The answer must be only the lines below from the one holding "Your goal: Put" down to the one holding "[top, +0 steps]", ends included, printed exactly; please omit all pictures.
BEGIN
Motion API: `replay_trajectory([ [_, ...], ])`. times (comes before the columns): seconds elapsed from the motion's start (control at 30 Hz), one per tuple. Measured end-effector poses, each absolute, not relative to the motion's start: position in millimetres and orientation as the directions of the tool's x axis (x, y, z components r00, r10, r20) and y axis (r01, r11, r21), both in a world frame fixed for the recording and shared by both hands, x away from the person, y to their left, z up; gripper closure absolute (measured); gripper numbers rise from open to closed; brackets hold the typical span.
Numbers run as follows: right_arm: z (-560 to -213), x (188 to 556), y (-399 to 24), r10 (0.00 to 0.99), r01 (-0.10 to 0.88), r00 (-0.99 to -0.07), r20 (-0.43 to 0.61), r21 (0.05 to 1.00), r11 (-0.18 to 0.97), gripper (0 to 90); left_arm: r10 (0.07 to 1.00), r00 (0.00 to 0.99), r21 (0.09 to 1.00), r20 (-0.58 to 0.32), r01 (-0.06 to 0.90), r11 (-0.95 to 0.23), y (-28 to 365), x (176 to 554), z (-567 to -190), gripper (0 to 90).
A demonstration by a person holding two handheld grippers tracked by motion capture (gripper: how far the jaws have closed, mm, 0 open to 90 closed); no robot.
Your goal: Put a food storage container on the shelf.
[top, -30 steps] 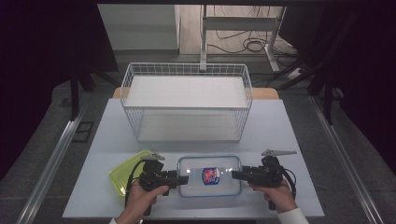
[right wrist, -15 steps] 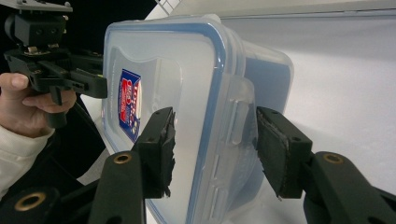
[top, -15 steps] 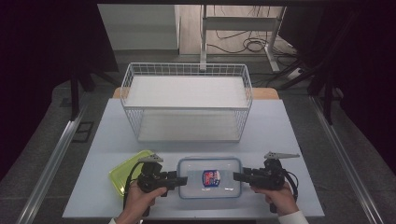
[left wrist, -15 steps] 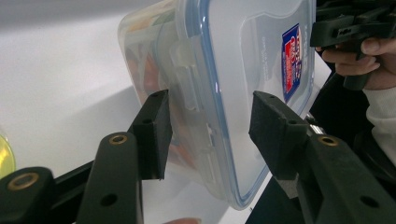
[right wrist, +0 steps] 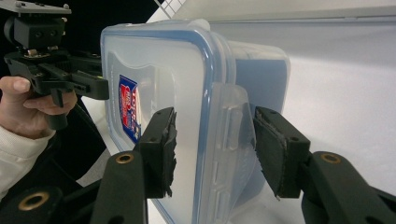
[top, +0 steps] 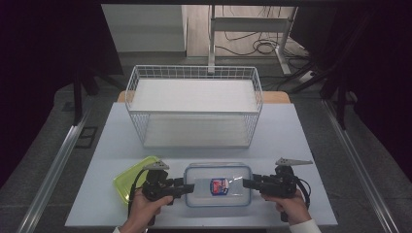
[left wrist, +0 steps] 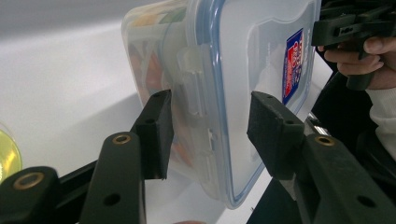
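White table (top: pixel 301 141): lidded box (top: pixel 217 184) lies lengthwise between my grippers, left (top: pixel 188 188) and right (top: pixel 247 183), jaws closing over end latches, not yet clamped.

left gripper (top: pixel 187 187): black, pistol-style body, grey three-cornered plate on top, black trailing cable
right gripper (top: pixel 246 183): the same build
jaws: black pads, brass-ringed screw holes
sleeve (top: pixel 305 227): white cuff
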State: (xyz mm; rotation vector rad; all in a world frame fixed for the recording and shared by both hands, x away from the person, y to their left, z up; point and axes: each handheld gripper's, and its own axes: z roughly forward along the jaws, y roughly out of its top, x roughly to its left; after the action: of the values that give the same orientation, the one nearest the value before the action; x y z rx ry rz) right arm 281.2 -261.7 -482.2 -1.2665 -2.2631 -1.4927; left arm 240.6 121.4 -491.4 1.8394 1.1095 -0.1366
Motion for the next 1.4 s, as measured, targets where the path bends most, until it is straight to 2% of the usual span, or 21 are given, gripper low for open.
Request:
replay_trajectory([
  [0.9, -452.2, 277.1, -260.3, 0.531, 0.640, -0.689, 0.493, 0.758, 0.128, 50.8, 0.628, 0.632, 0.735, -0.454, 0.664, -0.137, 128.4, 235.4, -456.8, 51.5],
  [1.4, -416.0, 294.4, -252.3, 0.521, 0.593, -0.722, 0.456, 0.795, 0.126, 50.8, 0.620, 0.648, 0.766, -0.443, 0.632, -0.113, 138.8, 251.7, -423.3, 53.1],
])
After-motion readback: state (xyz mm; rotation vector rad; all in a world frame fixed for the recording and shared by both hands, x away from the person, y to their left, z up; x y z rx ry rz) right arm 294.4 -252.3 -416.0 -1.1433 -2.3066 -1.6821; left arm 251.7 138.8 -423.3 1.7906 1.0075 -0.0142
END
● **The completed task**
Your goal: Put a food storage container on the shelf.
[top, -30 steps] 
[right wrist, -15 steps] 
[top, -15 steps] 
[left wrist, -15 steps] 
[right wrist, +0 steps] 
[top, +0 steps] 

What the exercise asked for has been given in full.